**What to do**
Restate all of the following data exactly, keeping any images out of the copy.

**Exercise data**
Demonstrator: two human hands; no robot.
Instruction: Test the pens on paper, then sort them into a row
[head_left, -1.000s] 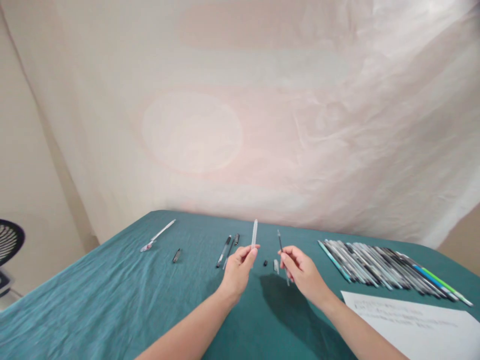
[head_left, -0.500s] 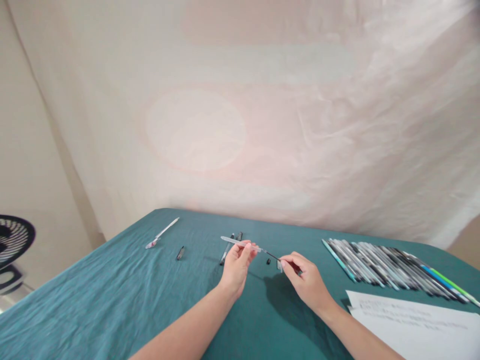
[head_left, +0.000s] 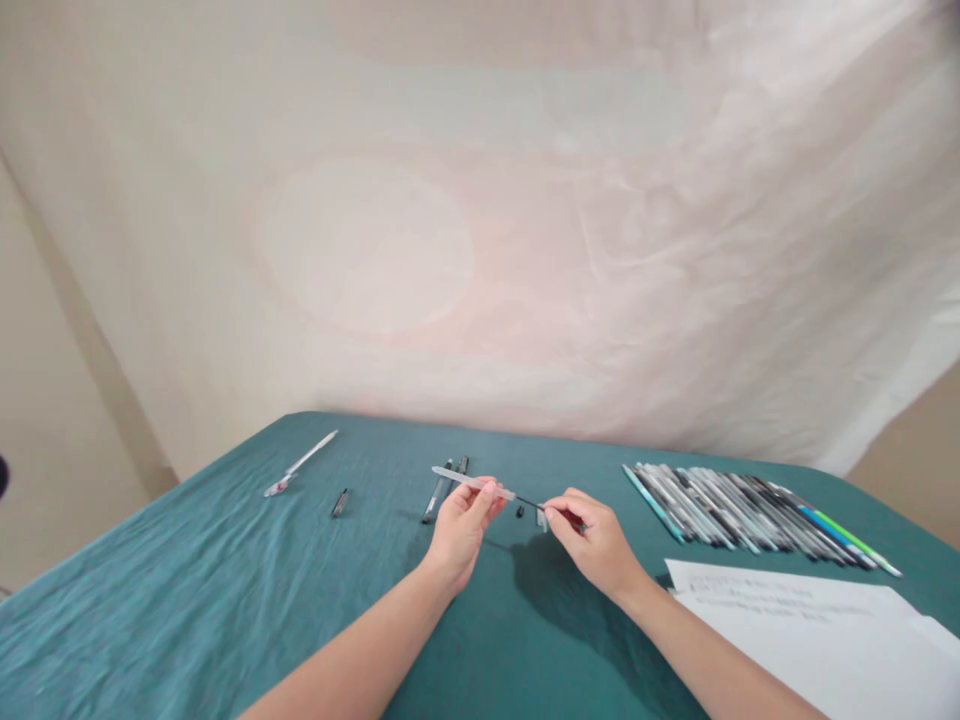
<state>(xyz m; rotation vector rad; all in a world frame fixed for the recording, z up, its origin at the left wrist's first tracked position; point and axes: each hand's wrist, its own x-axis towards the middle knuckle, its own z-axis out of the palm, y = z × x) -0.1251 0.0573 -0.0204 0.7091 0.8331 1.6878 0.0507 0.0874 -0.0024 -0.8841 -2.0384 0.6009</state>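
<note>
My left hand [head_left: 459,528] pinches a clear pen barrel [head_left: 469,482], held level above the teal tablecloth [head_left: 225,600] and pointing left. My right hand [head_left: 589,535] pinches a thin dark refill [head_left: 531,503] whose far end reaches the barrel's open right end. The two hands are close together at the middle of the table. A small black cap piece [head_left: 520,511] and a small clear piece [head_left: 541,520] lie on the cloth just beneath them.
A row of several pens [head_left: 742,508] lies at the right. White sheets of paper [head_left: 817,630] sit at the near right. Two dark pens [head_left: 442,485], a short black part [head_left: 340,502] and a clear pen [head_left: 300,465] lie at the left. A pale sheet hangs behind.
A second ago the barrel and refill were held upright and apart. Both have been tipped level and brought end to end, the refill now meeting the barrel's opening.
</note>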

**Task response**
Demonstrator: two human hands; no robot.
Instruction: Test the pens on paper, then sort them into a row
[head_left, -1.000s] 
[head_left, -0.500s] 
[head_left, +0.000s] 
<state>(xyz m; rotation vector rad; all in a world frame fixed for the recording, z up, its origin at the left wrist's first tracked position; point and axes: each hand's wrist, its own x-axis towards the middle knuckle, its own z-axis out of the palm, y = z × x) -0.1251 0.0573 -0.0204 0.7091 0.8331 1.6878 0.0507 0.0874 -0.0024 -0.8841 -2.0384 0.6009</state>
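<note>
My left hand [head_left: 459,528] pinches a clear pen barrel [head_left: 469,482], held level above the teal tablecloth [head_left: 225,600] and pointing left. My right hand [head_left: 589,535] pinches a thin dark refill [head_left: 531,503] whose far end reaches the barrel's open right end. The two hands are close together at the middle of the table. A small black cap piece [head_left: 520,511] and a small clear piece [head_left: 541,520] lie on the cloth just beneath them.
A row of several pens [head_left: 742,508] lies at the right. White sheets of paper [head_left: 817,630] sit at the near right. Two dark pens [head_left: 442,485], a short black part [head_left: 340,502] and a clear pen [head_left: 300,465] lie at the left. A pale sheet hangs behind.
A second ago the barrel and refill were held upright and apart. Both have been tipped level and brought end to end, the refill now meeting the barrel's opening.
</note>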

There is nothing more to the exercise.